Dans une deuxième étape de l’expérience, chaque participant réalisait une tâche compétitive contre un partenaire : il devait appuyer aussi vite que possible sur une touche dès qu’il percevait un signal sonore. Le perdant recevait un son désagréable dans les oreilles, diffusé par des écouteurs. Les participants croyaient que l’intensité du son avait été choisie par leur adversaire. La mesure d’agression était l’intensité sonore (de 60 à 105 décibels, soit l’équivalent d’une alarme à incendie) et la durée (de 0 à 5 secondes par intervalles de 500 millisecondes) que le sujet choisissait de faire subir à son (faux) adversaire, lorsque celui-ci perdait (des études préalables indiquent que cette mesure est liée à des actes agressifs dans la vie réelle). Les résultats ont montré que les participants ayant joué à un jeu vidéo violent, quel que soit leur sexe, avaient davantage de pensées agressives et agressaient davantage leur adversaire.

 

Effets simplement transitoires ? On peut penser que non.

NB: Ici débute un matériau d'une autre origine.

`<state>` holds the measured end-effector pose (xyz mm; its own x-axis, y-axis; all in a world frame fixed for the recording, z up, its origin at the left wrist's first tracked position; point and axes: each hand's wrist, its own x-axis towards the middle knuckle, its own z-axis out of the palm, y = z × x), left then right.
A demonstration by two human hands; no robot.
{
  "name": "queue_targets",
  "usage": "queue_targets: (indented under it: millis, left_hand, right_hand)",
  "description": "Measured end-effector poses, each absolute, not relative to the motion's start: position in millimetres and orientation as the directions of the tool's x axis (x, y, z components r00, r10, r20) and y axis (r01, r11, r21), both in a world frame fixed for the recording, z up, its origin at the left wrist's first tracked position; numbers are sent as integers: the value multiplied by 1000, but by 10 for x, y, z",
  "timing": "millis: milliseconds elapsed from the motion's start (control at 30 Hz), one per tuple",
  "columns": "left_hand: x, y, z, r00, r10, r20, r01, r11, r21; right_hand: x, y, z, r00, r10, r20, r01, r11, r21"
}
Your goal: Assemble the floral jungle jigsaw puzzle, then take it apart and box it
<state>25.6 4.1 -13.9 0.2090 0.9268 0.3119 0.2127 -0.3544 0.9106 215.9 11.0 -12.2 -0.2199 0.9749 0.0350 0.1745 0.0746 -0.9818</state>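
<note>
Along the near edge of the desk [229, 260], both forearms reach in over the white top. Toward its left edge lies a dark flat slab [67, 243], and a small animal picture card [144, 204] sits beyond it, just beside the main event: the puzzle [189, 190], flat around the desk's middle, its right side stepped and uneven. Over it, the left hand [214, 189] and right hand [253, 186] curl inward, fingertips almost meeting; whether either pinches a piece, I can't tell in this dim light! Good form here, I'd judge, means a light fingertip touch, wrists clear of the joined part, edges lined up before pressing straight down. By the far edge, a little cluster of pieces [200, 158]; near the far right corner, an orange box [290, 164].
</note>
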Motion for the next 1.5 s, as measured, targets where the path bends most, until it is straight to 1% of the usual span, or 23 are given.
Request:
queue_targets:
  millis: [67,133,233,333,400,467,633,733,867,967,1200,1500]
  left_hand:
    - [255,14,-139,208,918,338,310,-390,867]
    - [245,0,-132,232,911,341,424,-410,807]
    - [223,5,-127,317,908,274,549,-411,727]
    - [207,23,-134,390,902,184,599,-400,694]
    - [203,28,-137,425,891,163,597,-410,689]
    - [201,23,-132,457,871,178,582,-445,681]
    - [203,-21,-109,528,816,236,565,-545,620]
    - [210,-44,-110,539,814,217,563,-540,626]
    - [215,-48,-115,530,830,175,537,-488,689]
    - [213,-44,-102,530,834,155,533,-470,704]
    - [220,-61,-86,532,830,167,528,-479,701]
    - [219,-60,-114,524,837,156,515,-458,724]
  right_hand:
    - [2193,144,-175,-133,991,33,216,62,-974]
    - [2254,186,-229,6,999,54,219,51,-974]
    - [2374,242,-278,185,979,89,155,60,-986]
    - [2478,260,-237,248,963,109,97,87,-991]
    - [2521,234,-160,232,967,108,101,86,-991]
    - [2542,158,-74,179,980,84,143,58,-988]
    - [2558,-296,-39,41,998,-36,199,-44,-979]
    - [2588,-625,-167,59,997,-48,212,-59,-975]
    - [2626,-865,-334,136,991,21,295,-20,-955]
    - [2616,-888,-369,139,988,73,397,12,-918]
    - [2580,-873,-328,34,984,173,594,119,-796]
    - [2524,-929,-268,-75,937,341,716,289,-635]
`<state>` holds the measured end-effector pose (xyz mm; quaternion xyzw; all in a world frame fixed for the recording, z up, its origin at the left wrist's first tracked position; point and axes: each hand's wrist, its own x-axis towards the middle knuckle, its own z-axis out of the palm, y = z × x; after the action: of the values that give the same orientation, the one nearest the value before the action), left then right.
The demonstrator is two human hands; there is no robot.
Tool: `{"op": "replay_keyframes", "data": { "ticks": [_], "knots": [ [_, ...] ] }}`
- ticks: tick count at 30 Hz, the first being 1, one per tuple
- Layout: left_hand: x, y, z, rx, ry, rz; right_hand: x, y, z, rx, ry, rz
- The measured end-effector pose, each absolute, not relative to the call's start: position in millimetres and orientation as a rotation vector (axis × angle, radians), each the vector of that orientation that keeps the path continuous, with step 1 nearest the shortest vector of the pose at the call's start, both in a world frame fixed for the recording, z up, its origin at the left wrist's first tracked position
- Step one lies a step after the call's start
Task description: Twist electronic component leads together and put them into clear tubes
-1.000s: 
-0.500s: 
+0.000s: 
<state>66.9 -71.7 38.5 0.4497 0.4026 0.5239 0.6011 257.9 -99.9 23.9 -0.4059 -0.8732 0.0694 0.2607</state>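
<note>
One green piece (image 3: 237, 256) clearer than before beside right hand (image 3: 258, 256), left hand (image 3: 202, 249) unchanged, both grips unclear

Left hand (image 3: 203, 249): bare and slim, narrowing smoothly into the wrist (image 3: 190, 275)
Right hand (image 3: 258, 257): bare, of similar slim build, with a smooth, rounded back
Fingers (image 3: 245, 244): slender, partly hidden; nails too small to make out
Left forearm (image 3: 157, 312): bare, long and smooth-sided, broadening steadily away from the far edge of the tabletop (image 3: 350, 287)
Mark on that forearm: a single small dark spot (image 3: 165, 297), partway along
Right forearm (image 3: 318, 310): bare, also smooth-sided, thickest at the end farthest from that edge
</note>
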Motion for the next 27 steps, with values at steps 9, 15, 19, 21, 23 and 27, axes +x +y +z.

L’un de mes collègues, Douglas Gentile, de l’Université de l’Iowa, a interrogé 430 enfants âgés de 9 à 11 ans ainsi que leurs camarades et leurs professeurs, deux fois à un an d’intervalle. Il a montré que ceux qui jouaient davantage à des jeux vidéo violents lors du premier test attribuaient, un an plus tard, plus d’hostilité aux autres personnes qu’ils rencontraient, se montraient plus agressifs verbalement et physiquement, et étaient moins enclins à l’altruisme. Au total, plus de 8,5 pour cent des actes violents mesurés après un an étaient expliqués par la pratique de jeux vidéo violents au cours de l’année écoulée.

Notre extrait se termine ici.